Despite What General Scales Said, U.S. Military Leaders Are Taking Icecap Melting Seriously

Article/Op-Ed in Foreign Policy
April 14, 2016

Sharon Burke wrote for Foreign Policy about US military leaders' reaction to climate change:

The Russian Defense Ministry recently announced that experts would be flying over the Arctic in early April to check whether the conditions were favorable for “dropping cargoes and possible landing of troops.”
This does not necessarily mean that Alaska is the next target for a takeover, but it surely means Russia will keep building up its Arctic military presence.
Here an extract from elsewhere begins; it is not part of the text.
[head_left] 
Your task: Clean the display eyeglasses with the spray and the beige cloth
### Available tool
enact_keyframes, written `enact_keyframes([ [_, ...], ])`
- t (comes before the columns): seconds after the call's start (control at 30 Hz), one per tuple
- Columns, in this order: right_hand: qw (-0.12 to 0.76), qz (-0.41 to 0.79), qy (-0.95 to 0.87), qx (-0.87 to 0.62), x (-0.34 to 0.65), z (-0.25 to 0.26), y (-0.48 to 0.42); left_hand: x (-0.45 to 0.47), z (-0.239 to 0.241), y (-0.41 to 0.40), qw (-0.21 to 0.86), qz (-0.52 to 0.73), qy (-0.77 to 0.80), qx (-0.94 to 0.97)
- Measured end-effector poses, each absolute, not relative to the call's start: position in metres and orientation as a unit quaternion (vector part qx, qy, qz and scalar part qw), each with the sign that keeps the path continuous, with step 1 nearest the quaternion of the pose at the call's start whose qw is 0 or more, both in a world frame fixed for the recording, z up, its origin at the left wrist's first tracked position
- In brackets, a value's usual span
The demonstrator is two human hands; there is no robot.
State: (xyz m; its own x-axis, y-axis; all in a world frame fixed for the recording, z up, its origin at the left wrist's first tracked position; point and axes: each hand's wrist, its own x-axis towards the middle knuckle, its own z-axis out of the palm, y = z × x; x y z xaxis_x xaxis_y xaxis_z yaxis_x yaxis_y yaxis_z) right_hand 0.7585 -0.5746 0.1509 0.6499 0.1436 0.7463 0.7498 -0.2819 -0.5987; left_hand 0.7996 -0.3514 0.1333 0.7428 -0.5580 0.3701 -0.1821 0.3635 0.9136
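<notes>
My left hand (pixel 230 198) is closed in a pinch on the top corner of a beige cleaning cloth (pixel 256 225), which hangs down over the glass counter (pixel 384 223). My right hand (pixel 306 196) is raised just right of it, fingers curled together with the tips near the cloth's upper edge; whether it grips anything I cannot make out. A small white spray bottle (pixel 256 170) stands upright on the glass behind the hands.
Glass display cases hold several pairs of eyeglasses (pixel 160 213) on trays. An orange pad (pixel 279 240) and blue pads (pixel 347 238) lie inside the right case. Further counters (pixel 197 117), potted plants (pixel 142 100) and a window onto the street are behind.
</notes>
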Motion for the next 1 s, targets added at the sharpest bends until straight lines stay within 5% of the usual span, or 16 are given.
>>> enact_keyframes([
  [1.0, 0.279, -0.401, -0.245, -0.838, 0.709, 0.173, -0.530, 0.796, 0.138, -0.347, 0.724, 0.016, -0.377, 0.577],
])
In the last two years, Russia has allegedly established a new Northern Command, restored Cold War era bases and built new ones, added air defense and coastal missile batteries, and conducted snap military exercises in the region.
Meanwhile, the U.S. Navy is just wrapping up Ice Exercise (ICEX) 2016 to “research, test, and evaluate operational capabilities in the Arctic region.”
Why all of the sudden military activity in this hazardous, inhospitable region? Simple: the Arctic is melting, so for the first time in human history, the area will be accessible for transit and resource extraction, and it is highly attractive for both ends. That makes it a region worth defending — and coveting — especially for nations such as Russia or Canada whose national identity is tied into the “far north.”